• [What you are asked to do]:
Search the data for the string "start", and report each line where it is found.

• [Input data]:
▼▼▼

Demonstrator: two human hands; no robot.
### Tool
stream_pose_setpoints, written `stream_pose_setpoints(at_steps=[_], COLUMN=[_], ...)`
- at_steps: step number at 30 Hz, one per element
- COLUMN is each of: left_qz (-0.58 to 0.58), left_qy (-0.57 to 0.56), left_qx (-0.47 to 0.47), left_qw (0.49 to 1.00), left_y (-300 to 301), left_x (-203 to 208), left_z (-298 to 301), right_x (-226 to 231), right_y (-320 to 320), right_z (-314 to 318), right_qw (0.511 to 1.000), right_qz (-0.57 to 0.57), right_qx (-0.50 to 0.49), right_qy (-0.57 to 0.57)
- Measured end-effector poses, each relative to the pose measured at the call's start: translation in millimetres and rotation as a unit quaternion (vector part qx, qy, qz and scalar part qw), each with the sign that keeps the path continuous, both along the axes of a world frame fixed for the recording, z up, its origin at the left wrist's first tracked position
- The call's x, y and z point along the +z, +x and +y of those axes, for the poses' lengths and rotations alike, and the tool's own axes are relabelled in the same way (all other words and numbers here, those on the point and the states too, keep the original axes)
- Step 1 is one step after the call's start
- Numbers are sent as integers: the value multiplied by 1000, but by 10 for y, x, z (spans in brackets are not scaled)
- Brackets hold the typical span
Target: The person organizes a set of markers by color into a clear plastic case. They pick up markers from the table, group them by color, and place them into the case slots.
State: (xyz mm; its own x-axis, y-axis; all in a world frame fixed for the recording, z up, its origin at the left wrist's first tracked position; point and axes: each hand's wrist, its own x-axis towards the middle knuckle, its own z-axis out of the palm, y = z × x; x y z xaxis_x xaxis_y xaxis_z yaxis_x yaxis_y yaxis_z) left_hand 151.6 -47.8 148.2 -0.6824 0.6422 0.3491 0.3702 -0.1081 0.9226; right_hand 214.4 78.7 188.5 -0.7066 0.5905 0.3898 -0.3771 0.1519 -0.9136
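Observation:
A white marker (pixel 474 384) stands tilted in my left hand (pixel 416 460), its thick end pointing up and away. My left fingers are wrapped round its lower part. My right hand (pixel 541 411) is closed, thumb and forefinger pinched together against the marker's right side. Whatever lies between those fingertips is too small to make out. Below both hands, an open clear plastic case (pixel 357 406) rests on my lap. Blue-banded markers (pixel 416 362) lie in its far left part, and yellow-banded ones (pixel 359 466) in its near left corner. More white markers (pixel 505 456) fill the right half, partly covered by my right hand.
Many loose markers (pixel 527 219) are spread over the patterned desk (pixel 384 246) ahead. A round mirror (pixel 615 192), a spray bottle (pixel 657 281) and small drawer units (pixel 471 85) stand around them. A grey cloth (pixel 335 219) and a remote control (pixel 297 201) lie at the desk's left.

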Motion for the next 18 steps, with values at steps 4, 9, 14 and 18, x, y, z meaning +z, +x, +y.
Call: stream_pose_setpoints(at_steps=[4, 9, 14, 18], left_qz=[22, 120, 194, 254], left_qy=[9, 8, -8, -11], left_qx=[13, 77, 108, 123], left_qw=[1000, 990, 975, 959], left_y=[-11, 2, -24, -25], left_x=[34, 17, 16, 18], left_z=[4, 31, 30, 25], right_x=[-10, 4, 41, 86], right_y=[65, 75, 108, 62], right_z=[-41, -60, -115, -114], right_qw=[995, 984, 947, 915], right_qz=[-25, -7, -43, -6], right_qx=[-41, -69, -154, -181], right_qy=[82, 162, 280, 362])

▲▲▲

• [Written response]:
- Measured end-effector poses, each relative to the pose measured at the call's start: translation in millimetres and rotation as a unit quaternion (vector part qx, qy, qz and scalar part qw), each with the sign that keeps the path continuous, both along the axes of a world frame fixed for the recording, z up, its origin at the left wrist's first tracked position
- Step 1 is one step after the call's start

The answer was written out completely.